Hi Edllguy, I too am suffering from this ue22 issue on my VSX 926K since about Dec 2021. I've made contact with John at 11Trading company. His response is to contact a repair facility in the US to see if they have any parts. I assume the repair / discounted replacement programfor Canadian owners is finished? Any suggestions? Thanks for all the information you provided on this forum.


----------



## Edllguy

Muskoka Guy said:


> Hi Edllguy, I too am suffering from this ue22 issue on my VSX 926K since about Dec 2021. I've made contact with John at 11Trading company. His response is to contact a repair facility in the US to see if they have any parts. I assume the repair / discounted replacement programfor Canadian owners is finished? Any suggestions? Thanks for all the information you provided on this forum.


Hello Muskoka Guy,

You are correct the repair/discounted replacement program has ended in the United States and in Canada. I suggest you contact one of the repair centres that fixed these receivers and ask if they have any parts left if their inventory. Do a search on this thread or the internet for possible repair centres in Ontario.
You may be lucky, however, a lot of affected owners moved early to secure the low spare parts inventory at various repair centres. I heard that they are charging for board swaps (parts and labour) anywhere from $400-$600.

All the best.


----------



## JoeD

Edllguy said:


> Hello Muskoka Guy,
> 
> You are correct the repair/discounted replacement program has ended in the United States and in Canada. I suggest you contact one of the repair centres that fixed these receivers and ask if they have any parts left if their inventory. Do a search on this thread or the internet for possible repair centres in Ontario.
> You may be lucky, however, a lot of affected owners moved early to secure the low spare parts inventory at various repair centres. I heard that they are charging for board swaps (parts and labour) anywhere from $400-$600.
> 
> All the best.


The $400-$600 is a bit steep, it's better to just cut the cord and put that money towards a new one. That's just my opinion.


----------



## andyb1712

Board swaps will be $400 to $600 but I think you can forget about that because it's unlikely you will find any stock of these now. They are expensive because it is the main digital board - a very complex assembly that handles HDMI video, digital audio processing, network and USB plus the main CPU.

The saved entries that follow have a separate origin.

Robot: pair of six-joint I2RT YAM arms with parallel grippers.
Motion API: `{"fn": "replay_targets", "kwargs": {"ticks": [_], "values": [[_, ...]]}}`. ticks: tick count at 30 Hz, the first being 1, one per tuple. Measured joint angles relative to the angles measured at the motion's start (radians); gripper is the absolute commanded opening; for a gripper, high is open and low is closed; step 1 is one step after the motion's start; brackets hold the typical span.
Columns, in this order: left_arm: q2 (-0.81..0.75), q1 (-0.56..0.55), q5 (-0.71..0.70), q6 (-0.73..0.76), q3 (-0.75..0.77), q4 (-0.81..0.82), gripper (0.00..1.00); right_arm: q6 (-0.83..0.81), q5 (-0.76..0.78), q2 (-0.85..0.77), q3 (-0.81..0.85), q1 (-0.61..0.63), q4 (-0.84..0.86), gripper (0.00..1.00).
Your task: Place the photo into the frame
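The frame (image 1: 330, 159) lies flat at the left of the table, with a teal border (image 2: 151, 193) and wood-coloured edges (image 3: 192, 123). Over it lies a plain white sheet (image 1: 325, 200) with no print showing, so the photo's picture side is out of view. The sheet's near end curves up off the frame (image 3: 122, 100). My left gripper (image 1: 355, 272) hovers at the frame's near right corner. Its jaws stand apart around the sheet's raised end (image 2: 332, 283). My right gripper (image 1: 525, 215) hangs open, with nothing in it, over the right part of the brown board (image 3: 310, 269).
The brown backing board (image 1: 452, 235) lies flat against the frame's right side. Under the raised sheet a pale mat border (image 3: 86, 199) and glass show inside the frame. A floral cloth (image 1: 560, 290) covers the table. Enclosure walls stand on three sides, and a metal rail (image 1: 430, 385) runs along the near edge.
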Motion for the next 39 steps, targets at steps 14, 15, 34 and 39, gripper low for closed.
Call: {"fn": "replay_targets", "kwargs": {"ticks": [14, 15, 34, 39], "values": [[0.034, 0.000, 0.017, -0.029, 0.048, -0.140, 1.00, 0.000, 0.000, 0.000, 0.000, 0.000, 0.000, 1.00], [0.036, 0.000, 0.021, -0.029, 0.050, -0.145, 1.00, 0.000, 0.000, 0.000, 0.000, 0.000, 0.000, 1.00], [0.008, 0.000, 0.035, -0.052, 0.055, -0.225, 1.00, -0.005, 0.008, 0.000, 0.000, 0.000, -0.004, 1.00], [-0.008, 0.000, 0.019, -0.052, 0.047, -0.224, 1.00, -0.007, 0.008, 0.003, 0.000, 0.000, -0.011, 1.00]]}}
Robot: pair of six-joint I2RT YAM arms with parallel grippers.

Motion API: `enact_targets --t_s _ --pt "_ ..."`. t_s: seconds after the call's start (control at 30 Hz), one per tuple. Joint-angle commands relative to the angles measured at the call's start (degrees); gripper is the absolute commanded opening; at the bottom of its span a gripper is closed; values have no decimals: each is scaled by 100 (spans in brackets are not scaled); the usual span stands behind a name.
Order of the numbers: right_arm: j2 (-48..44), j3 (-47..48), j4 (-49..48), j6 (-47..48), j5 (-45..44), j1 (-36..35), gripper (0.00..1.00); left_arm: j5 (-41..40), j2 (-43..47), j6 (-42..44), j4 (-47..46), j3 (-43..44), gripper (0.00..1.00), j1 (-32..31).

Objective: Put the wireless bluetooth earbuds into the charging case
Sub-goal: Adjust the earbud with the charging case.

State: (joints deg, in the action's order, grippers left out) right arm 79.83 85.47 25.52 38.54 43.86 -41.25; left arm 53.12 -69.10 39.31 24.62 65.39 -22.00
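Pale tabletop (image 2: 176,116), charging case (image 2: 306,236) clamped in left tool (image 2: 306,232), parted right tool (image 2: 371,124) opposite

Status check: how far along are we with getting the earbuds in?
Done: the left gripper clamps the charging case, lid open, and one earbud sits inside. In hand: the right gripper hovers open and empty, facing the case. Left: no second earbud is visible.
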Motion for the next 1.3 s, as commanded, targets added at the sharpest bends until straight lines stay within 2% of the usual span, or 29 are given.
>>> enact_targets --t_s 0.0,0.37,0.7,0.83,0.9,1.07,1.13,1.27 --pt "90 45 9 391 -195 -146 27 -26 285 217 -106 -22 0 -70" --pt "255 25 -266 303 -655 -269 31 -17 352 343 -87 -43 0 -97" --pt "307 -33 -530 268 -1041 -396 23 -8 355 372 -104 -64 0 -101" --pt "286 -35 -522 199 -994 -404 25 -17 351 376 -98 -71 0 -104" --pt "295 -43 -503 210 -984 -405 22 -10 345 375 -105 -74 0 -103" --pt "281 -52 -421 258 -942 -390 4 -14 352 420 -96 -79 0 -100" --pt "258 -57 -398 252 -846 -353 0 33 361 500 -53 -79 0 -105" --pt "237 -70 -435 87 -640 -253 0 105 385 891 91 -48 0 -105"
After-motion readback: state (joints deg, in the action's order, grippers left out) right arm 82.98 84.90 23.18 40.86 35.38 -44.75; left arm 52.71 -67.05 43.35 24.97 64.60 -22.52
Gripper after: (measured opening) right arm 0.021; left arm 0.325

A component level repair is less than $50 worth of parts to repair it but you need the right skills and equipment to carry it out or you risk destroying the board in the process.


----------



## JoeD

andyb1712 said:


> Board swaps will be $400 to $600 but I think you can forget about that because it's unlikely you will find any stock of these now. They are expensive because it is the main digital board - a very complex assembly that handles HDMI video, digital audio processing, network and USB plus the main CPU.
> 
> A component level repair is less than $50 worth of parts to repair it but you need the right skills and equipment to carry it out or you risk destroying the board in the process.


I agree, but most people don't have the equipment or skills to carry that out, after all we are talking about re-flashing a chip and hot air re-flowing it on. Sadly the service center's are only equipped to do board replacements, as long as parts are available, I hate that I had to scarp my SC-67 considering it didn't seem that old, but as with anything that is highly integrated, eventually parts become difficult to obtain, or it lacks desirable features. I have a lot of respect for anyone willing to take this on.


----------



## xFREDBERTx

The Pio Amp‘s are slowly dying from day to day that is a shame in my opinion 🙃

I doubt that you can find a new Board, use one’s possible but these have also the old DSP in it ☝

You can only stop that fault by replacing the old and defective DSP to the latest one that TI release ☝

You find them on different Sides but good luck to find working ones and no fake’s ☝


----------



## andyb1712

JoeD said:


> I agree, but most people don't have the equipment or skills to carry that out, after all we are talking about re-flashing a chip and hot air re-flowing it on. Sadly the service center's are only equipped to do board replacements, as long as parts are available, I hate that I had to scarp my SC-67 considering it didn't seem that old, but as with anything that is highly integrated, eventually parts become difficult to obtain, or it lacks desirable features. I have a lot of respect for anyone willing to take this on.


I don't know about Canada but the UK is very bad for a 'throw away' culture now. This means the small electronics repair shops we used to have for tv, hi-fi etc have all but disappeared. The large service centres have never done component level repairs anyway but it means expensive products like this get scrapped for the sake of one or two components.

The use of so many BGA devices doesn't help either. They are perfect for mobile phone use where circuit board space is limited but there's no need for them in amplifiers that have plenty of space. Pioneer switched back to QFP DSPs, which makes the repair a bit easier for the DIY'er but still not for the novice with a soldering iron from eBay.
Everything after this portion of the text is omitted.